WHAT TO PRODUCE: Go through the listing and set it down exactly, leaving out its pictures.
□ □ □
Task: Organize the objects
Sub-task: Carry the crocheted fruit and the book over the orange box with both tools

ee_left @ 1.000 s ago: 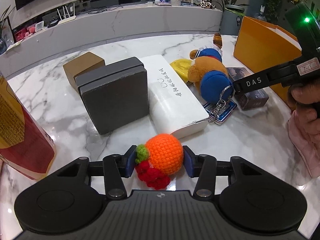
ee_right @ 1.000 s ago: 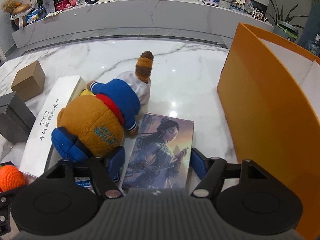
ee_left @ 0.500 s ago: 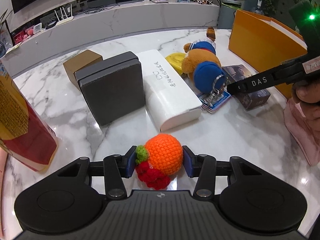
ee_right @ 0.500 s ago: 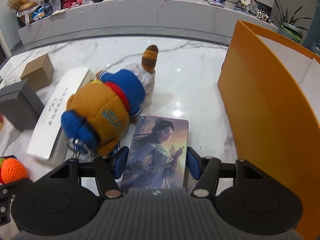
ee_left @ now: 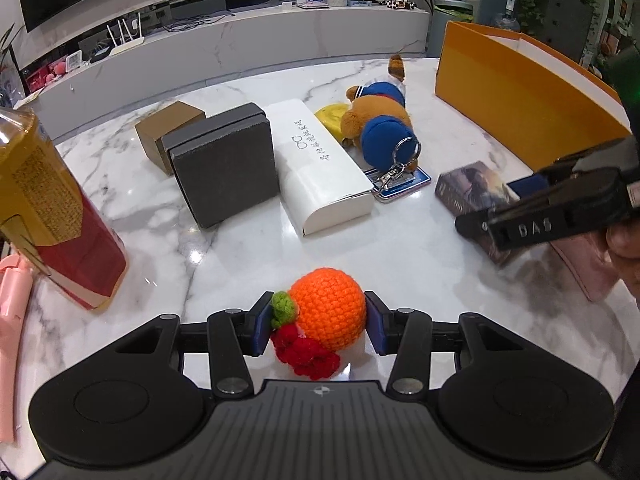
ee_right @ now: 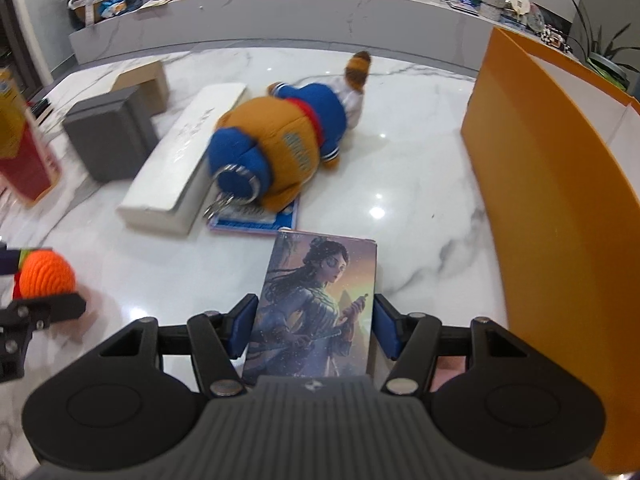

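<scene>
My left gripper (ee_left: 316, 326) is shut on an orange crocheted fruit (ee_left: 327, 314) with a green leaf and red berries, held just above the marble table (ee_left: 400, 256). It also shows in the right wrist view (ee_right: 47, 274). My right gripper (ee_right: 314, 326) is shut on an illustrated card box (ee_right: 314, 308) showing a woman with a sword, lifted off the table; the box also shows in the left wrist view (ee_left: 472, 188). A large orange box (ee_right: 560, 208) stands open to the right.
A plush toy (ee_right: 280, 148) with a key ring lies on a blue card (ee_right: 256, 218). A white case (ee_left: 320, 168), a dark grey box (ee_left: 224, 164), a brown box (ee_left: 166, 130) and a red-and-gold carton (ee_left: 48, 216) stand on the table. A pink item (ee_left: 12, 320) lies far left.
My right gripper closed on the card box and pulled it back, away from the plush toy. My left gripper drew back from the white case with the crocheted fruit still held.
</scene>
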Available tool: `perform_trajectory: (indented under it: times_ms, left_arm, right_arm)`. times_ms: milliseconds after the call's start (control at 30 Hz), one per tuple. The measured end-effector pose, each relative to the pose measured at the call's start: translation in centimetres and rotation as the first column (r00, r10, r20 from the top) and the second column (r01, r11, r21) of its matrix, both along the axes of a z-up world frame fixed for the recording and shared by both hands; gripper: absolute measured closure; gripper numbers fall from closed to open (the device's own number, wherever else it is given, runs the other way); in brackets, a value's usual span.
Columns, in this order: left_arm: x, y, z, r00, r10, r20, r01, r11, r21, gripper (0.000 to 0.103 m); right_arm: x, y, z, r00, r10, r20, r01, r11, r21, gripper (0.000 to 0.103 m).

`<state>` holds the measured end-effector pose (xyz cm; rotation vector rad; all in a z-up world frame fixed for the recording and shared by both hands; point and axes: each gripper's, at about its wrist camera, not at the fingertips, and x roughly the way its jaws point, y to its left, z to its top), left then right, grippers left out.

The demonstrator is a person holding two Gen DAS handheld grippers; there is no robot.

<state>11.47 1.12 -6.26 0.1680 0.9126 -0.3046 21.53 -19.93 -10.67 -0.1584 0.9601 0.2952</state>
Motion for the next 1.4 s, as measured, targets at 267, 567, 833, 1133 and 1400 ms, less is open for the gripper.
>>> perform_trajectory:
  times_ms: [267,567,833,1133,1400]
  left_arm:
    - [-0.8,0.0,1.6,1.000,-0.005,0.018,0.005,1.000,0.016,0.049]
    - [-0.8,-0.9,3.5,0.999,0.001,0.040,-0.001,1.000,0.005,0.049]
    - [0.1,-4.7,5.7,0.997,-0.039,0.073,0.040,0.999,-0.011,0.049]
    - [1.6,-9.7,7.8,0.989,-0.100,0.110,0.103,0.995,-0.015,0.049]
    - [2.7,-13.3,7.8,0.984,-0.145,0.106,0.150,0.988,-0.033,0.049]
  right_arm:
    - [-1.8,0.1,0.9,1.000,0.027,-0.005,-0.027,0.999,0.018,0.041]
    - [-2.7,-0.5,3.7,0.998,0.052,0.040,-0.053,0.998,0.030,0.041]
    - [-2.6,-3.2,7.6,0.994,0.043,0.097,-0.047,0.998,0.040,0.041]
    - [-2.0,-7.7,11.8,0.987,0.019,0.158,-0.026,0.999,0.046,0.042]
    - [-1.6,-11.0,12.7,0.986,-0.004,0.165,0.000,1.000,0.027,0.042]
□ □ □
ANSWER:
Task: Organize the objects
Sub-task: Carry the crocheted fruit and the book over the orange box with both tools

ee_left @ 1.000 s ago: 
ee_right @ 1.000 s ago: 
ee_left @ 0.500 s ago: 
ee_right @ 0.500 s ago: 
ee_left @ now: 
ee_right @ now: 

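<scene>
My left gripper (ee_left: 316, 326) is shut on an orange crocheted fruit (ee_left: 327, 314) with a green leaf and red berries, held just above the marble table (ee_left: 400, 256). It also shows in the right wrist view (ee_right: 47, 274). My right gripper (ee_right: 314, 326) is shut on an illustrated card box (ee_right: 314, 308) showing a woman with a sword, lifted off the table; the box also shows in the left wrist view (ee_left: 472, 188). A large orange box (ee_right: 560, 208) stands open to the right.
A plush toy (ee_right: 280, 148) with a key ring lies on a blue card (ee_right: 256, 218). A white case (ee_left: 320, 168), a dark grey box (ee_left: 224, 164), a brown box (ee_left: 166, 130) and a red-and-gold carton (ee_left: 48, 216) stand on the table. A pink item (ee_left: 12, 320) lies far left.
My right gripper closed on the card box and pulled it back, away from the plush toy. My left gripper drew back from the white case with the crocheted fruit still held.
</scene>
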Available tool: `perform_trajectory: (indented under it: times_ms, left_arm, right_arm)`. times_ms: milliseconds after the call's start (control at 30 Hz), one per tuple. The measured end-effector pose, each relative to the pose measured at the call's start: translation in centimetres and rotation as the first column (r00, r10, r20 from the top) and the second column (r01, r11, r21) of its matrix, both along the axes of a z-up world frame fixed for the recording and shared by both hands; gripper: absolute measured closure; gripper numbers fall from closed to open (the device's own number, wherever else it is given, runs the other way); in brackets, a value's usual span.
Columns, in this order: left_arm: x, y, z, r00, r10, r20, r01, r11, r21, gripper (0.000 to 0.103 m); right_arm: x, y, z, r00, r10, r20, r01, r11, r21, gripper (0.000 to 0.103 m).

`<state>` holds the measured end-effector pose (xyz cm; rotation vector rad; all in a z-up world frame fixed for the recording and shared by both hands; point and axes: each gripper's, at about its wrist camera, not at the fingertips, and x roughly the way its jaws point, y to its left, z to its top), left then right, grippers left out.

The demonstrator is a person holding two Gen DAS handheld grippers; there is no robot.

<state>11.47 1.12 -6.26 0.1680 0.9126 -0.3046 21.53 -19.93 -10.67 -0.1584 0.9601 0.2952</state>
Motion for the next 1.4 s, as measured, targets at 267, 567, 833, 1133 and 1400 ms, less is open for the gripper.
>>> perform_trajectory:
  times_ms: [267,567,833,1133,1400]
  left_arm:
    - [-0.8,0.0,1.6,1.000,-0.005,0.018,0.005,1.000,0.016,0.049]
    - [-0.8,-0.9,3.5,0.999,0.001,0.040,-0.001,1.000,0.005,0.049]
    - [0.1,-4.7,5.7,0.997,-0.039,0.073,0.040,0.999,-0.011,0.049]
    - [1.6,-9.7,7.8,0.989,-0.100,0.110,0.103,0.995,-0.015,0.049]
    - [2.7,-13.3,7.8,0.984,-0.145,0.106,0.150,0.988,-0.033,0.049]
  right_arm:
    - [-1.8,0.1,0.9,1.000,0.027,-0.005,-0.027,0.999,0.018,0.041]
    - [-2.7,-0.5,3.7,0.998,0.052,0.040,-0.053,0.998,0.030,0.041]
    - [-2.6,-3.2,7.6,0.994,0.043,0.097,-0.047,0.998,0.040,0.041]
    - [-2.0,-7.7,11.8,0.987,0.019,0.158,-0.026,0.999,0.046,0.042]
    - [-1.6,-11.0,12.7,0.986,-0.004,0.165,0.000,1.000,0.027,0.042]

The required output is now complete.